In response to your concerns, the doctor may ask you these questions:
How many feedings a day does your baby get?
How much does your baby eat at each feeding?
How long does a breastfeeding baby nurse at each feeding?
What else are you feeding your baby?
How frequent are your baby's bowel movements? What do they look like?
How often does your baby pee?
The doctor also may ask questions about your baby's health and development.
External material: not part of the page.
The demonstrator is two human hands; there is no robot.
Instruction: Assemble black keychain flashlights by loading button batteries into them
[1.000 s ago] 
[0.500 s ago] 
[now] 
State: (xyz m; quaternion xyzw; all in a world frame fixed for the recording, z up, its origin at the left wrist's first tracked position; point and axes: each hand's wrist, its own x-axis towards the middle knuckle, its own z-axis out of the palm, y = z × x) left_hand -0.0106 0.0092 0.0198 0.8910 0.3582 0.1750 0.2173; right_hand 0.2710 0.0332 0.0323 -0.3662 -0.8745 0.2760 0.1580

All of these things together will help the doctor decide if your baby is growing at
an appropriate rate. The doctor may recommend tests if he or she thinks there may
be a problem that needs to be addressed.
Premature babies may
still be behind in size compared with their full-term peers, but they should also
be growing steadily at their own rate.
What About the Chubby Baby?
With all the concern about childhood obesity,
parents may worry that their baby is getting too fat. A few babies and toddlers are
overweight. For these children, professional advice from the baby's doctor can be
Never withhold food from a baby in an attempt to cause weight loss. To grow
and develop as they should, babies need proper nutrition, including fat, in their
diet. Make sure the foods your baby eats are nutritious rather than full of
"empty" calories. Breast milk or formula should continue to be the main source of
nourishment in the first year of life. And juice (100% fruit juice) can be introduced
in a sippy cup (limited to 4 ounces, or 120 milliliters, or less a day), but
juice is not a necessary food.
Introduce puréed vegetables and fruits without added sugar and don't give your
baby desserts or other sweets that are high in sugar and offer little nutritional
value. Also, look for cues that your baby is full and don't use food to keep your
little one quiet or occupied. A crying baby may just be looking for some attention.
If you're concerned about your baby's weight — or even if you're not —
encourage activity. For a baby this age, that means plenty of time to move around
in a safe space rather than being confined to a carrier, stroller, or other equipment
that limits movement.
Your baby's rapid growth will slow down as the first birthday approaches. But expect
big changes in the coming months as your little one becomes more mobile.